November is National Peanut Butter Lovers Month, a time for peanut butter lovers to indulge in their favorite food and try new recipes.
One place to find ideas for peanutty snacks is Smucker's website -- www.smuckers.com. Some of their ideas sound pretty tasty, others I'm not so sure about, but you be the judge.
To get you started, here are some of their suggestions:
-- Combine natural peanut butter with part skim ricotta cheese, refrigerate and spread on graham crackers. All the peanut flavor with fewer calories.
-- Warm a small amount of peanut butter in the microwave in a microwave-safe bowl until soft and then swirl into plain yogurt.
-- Stir peanut butter into hot oatmeal and sprinkle with raisins or other dried fruits.
-- Lay two tortillas on a flat surface.
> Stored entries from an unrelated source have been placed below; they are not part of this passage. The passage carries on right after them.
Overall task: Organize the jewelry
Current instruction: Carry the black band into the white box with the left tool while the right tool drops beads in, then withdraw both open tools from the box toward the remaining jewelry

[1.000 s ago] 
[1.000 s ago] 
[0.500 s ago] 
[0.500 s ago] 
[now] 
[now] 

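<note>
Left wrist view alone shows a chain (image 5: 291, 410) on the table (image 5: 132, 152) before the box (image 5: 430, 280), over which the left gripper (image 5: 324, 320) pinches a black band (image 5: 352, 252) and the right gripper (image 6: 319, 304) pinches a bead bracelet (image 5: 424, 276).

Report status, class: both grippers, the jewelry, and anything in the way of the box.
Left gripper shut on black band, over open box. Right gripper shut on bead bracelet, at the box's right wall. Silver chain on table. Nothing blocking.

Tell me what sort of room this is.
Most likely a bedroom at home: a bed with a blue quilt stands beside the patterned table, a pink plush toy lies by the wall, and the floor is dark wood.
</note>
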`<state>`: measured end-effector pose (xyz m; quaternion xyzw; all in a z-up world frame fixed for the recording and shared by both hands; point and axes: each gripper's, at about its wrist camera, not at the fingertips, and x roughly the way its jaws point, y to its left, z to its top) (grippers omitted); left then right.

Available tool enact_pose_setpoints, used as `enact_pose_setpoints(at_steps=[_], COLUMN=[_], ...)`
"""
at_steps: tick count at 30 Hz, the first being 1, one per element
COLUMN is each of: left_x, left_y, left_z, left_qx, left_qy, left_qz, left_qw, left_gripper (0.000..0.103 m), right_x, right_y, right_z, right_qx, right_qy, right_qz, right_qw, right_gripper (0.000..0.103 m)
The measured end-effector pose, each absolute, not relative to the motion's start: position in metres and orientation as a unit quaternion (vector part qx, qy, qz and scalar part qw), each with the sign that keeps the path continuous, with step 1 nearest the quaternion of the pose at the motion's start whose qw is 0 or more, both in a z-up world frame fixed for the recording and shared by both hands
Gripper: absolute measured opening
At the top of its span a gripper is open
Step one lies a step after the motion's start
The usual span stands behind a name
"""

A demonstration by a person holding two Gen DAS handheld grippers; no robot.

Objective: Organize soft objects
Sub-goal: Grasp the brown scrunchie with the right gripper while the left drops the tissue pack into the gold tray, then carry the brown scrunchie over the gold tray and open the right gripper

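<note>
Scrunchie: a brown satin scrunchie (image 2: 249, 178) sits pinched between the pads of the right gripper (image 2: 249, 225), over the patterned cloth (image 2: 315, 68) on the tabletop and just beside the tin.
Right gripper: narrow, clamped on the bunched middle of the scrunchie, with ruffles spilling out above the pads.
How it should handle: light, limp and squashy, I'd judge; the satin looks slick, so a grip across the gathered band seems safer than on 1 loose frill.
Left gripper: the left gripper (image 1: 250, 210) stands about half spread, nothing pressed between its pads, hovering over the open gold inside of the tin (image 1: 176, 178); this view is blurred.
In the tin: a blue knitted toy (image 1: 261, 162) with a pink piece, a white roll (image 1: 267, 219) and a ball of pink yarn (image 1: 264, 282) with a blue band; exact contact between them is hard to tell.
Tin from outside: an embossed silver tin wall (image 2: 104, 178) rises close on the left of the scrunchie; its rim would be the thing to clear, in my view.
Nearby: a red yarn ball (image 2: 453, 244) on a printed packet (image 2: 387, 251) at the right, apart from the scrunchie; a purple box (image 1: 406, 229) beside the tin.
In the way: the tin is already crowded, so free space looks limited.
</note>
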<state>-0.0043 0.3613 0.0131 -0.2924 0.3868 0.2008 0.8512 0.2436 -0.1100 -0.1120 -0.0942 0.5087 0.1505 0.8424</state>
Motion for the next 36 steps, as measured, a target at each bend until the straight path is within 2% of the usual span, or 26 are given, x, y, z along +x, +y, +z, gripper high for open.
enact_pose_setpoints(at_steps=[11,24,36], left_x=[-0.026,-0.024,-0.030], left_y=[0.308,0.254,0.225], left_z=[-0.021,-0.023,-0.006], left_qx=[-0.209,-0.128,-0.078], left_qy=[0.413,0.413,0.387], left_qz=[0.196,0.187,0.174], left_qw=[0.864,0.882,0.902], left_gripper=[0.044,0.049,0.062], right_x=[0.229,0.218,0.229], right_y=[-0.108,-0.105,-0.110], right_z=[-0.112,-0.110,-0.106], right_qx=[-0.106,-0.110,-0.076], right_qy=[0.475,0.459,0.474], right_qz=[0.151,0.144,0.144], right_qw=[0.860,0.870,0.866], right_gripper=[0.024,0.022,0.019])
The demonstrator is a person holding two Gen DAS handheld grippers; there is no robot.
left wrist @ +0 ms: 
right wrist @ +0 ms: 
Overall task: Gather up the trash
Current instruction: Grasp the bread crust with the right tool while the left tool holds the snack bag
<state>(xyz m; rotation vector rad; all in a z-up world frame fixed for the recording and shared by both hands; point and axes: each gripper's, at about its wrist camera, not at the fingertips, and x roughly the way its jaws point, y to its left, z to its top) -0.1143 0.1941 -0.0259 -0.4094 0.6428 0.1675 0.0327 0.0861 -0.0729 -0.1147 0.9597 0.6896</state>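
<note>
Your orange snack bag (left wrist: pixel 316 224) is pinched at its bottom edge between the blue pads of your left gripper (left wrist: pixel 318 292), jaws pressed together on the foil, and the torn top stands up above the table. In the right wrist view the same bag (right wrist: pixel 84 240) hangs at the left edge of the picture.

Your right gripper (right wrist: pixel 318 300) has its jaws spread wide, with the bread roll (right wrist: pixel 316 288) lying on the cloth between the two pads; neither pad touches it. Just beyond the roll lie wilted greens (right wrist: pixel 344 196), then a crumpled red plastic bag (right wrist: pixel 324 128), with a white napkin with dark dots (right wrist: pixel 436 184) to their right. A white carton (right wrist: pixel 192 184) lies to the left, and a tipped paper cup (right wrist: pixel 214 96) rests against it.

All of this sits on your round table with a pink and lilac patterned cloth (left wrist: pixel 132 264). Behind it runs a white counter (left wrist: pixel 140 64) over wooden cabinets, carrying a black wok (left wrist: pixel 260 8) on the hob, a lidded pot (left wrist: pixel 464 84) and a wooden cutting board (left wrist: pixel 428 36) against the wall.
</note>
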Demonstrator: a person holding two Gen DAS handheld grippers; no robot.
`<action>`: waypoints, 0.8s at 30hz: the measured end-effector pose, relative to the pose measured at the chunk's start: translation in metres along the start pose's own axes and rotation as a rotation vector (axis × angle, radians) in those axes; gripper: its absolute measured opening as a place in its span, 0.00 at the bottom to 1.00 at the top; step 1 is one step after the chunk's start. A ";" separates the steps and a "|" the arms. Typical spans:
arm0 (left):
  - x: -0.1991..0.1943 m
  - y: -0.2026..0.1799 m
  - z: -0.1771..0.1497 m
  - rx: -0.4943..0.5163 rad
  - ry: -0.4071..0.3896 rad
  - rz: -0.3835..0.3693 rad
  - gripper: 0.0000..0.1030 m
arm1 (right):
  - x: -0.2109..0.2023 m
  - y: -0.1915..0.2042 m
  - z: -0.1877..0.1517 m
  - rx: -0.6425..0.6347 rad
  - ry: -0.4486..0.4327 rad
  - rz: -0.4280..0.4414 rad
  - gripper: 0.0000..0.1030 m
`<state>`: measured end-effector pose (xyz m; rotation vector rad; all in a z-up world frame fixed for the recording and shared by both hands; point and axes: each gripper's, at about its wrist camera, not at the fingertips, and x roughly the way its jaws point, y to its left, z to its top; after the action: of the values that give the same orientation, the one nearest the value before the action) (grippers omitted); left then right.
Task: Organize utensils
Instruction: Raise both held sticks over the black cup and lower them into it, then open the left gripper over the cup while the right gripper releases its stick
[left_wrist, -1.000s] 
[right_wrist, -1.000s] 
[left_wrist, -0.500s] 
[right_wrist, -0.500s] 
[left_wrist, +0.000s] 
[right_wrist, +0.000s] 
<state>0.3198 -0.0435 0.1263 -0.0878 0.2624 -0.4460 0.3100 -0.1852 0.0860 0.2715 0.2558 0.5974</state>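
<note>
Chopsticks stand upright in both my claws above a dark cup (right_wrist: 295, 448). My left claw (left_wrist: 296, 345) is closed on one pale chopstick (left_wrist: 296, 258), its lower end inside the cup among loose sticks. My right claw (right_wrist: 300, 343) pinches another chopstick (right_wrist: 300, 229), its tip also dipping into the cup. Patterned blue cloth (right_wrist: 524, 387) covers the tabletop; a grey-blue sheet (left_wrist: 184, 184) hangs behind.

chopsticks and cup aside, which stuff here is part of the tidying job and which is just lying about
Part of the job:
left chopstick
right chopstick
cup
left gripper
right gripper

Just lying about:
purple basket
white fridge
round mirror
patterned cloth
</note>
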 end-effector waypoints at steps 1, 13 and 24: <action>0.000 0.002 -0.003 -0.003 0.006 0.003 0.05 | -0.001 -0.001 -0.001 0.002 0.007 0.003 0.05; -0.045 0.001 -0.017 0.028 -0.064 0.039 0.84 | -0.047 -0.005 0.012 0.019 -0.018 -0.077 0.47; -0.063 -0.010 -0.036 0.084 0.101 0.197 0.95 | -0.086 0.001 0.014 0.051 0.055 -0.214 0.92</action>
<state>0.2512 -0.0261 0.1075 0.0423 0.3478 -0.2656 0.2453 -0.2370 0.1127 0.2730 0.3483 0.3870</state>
Spread two tablespoons of peanut butter on one tortilla and spread two tablespoons of jelly, jam or preserves on the other tortilla. Sandwich the tortillas together for a PB&J quesadilla-style snack. Serve cold or grilled.
-- Drizzle warmed peanut butter into hot cocoa.
-- Spread peanut butter on a rice cake and top with sliced apples or mini-chocolate chips.
Did you know?
Here's a little grape trivia from Washington Wine Country's electronic newsletter -- www.winecountrywashington.org.
Q: How many grapes does it take to make one 750-milliliter bottle of Washington wine?
A: About 500 to 750, or 2 1/2 pounds.
Q: How many 750-milliliter bottles of wine are produced from one acre of grapes?
A: About 4,000.
New from Fisher
Look for some new dried fruit and nut blends from Fisher Nuts for topping everything from muffins to salads or mixing into cakes and quick breads. They range from plain toasted cashews and pine nuts to Pecan-Cranberry-Orange or Walnut-Apple-Blueberry blends.
According to the news release, they're also great for adding texture and flavor to veggie side dishes and stir frys.
New read
The book: Mrs. Charles Darwin's Recipe Book: Revived and Illustrated by Dusha Bateson and Weslie Jane.
Cost: $35
Best for: The authors have re-created and tested every one of Mrs. Darwin's 55 recipes. This cookbook offers a rare glimpse behind the dining room doors of one of the Victorian era's most eminent families.
Get more: Read more book reviews and literature news in Sunday's Desert Living.
*Loretto J. Hulse: 582-1513; lhulse@tricityherald.com. To receive a recipe via e-mail each Tuesday register at tricityherald.com and click on newsletters. If you already are registered, click on edit account and newsletters to select Recipe of the Week. This exclusive recipe does not appear in the newspaper.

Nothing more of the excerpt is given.